* **What you have to do**
Start at the line below containing "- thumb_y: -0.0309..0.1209" and stop at the line containing "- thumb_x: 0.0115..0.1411". Repeat every line of that stretch exactly, and nothing outside it.
=== Begin Enclosure ===
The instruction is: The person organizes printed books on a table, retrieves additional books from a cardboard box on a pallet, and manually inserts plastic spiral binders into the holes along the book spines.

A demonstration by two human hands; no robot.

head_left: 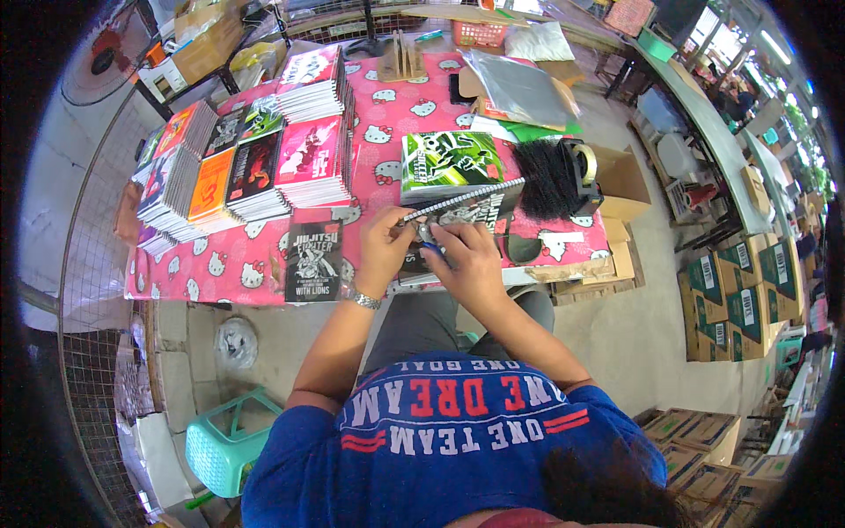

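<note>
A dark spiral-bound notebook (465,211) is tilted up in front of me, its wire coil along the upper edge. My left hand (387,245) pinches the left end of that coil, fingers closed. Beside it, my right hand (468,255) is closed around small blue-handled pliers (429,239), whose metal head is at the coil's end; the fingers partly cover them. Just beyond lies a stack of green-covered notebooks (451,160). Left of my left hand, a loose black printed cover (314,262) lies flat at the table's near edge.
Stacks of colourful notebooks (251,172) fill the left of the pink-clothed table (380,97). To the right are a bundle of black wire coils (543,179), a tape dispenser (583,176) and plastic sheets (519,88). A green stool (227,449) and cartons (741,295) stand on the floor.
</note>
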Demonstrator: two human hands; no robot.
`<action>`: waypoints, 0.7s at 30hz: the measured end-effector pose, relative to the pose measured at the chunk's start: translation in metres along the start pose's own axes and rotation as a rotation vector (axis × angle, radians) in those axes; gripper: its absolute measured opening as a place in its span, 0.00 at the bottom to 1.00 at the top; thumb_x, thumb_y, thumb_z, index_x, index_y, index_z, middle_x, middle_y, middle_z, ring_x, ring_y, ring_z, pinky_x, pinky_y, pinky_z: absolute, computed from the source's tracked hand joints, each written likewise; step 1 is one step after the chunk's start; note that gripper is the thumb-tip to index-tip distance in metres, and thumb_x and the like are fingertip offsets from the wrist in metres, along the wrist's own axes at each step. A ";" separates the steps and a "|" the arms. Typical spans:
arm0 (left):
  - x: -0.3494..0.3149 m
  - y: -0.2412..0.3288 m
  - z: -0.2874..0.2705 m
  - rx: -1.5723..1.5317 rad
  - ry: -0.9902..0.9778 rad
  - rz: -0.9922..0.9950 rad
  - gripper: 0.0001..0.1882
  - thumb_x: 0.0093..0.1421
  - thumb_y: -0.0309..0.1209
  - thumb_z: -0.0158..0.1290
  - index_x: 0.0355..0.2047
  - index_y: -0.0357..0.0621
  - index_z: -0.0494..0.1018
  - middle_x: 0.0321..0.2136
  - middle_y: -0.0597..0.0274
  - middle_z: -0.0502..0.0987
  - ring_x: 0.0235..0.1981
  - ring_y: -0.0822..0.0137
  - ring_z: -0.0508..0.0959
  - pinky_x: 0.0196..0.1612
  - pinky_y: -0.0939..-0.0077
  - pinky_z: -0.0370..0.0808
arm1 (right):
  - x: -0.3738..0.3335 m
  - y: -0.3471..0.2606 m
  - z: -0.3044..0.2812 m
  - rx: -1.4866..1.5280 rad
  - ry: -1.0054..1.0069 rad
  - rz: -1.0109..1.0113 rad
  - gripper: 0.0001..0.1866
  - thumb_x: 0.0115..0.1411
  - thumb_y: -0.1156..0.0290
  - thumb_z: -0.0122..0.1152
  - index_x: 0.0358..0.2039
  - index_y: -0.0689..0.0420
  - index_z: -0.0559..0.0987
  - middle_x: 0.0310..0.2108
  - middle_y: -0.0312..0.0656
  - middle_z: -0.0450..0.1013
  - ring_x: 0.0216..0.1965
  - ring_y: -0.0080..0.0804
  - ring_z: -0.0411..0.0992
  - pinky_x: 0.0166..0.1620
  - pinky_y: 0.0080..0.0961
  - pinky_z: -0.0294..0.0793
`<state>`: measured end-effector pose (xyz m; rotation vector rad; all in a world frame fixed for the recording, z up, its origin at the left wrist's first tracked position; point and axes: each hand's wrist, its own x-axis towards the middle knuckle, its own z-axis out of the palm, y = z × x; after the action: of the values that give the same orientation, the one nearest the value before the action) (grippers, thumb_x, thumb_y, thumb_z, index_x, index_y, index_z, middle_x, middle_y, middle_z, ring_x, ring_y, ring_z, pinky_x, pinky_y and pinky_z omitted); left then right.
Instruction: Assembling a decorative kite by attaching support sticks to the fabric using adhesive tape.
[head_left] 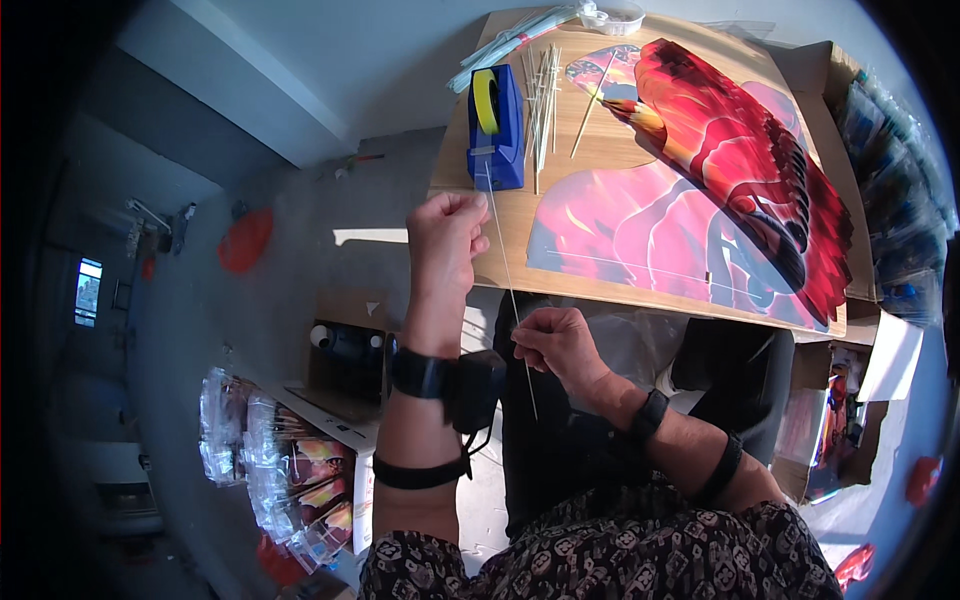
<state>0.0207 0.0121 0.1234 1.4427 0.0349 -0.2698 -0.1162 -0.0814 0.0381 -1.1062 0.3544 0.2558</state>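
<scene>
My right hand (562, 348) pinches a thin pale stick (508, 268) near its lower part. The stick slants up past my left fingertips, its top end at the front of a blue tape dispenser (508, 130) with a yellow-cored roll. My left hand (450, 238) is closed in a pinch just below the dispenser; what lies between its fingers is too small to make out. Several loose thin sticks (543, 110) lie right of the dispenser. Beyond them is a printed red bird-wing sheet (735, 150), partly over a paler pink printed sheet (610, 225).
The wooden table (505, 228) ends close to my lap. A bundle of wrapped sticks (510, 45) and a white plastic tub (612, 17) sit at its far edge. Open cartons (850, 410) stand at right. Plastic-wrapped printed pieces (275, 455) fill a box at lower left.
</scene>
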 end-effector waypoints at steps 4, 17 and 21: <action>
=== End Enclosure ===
* **Exercise solution**
  - thumb_y: -0.0309..0.1209
  - thumb_z: -0.0158..0.1290
  - index_x: 0.0355..0.2047
  - index_y: -0.0357..0.0621
  - index_z: -0.0494..0.1018
  - middle_x: 0.0321..0.2136
  - middle_y: -0.0597..0.0274
  - middle_z: -0.0502..0.0987
  - ring_x: 0.0235..0.1981
  - ring_y: -0.0822..0.0137
  - ring_z: -0.0508..0.0959
  - pinky_x: 0.0196..0.1612
  - pinky_y: -0.0939..-0.0077
  - pinky_z: -0.0370..0.0808
arm1 (right):
  - x: -0.3738..0.3335 m
  - y: -0.3471..0.2606 m
  - z: -0.3044..0.2812 m
  - rx: -1.4866..1.5280 rad
  - ry: -1.0054..1.0069 rad
  - rz: -1.0109..1.0113 rad
  - gripper: 0.0001..0.1866
  - thumb_x: 0.0115..0.1411

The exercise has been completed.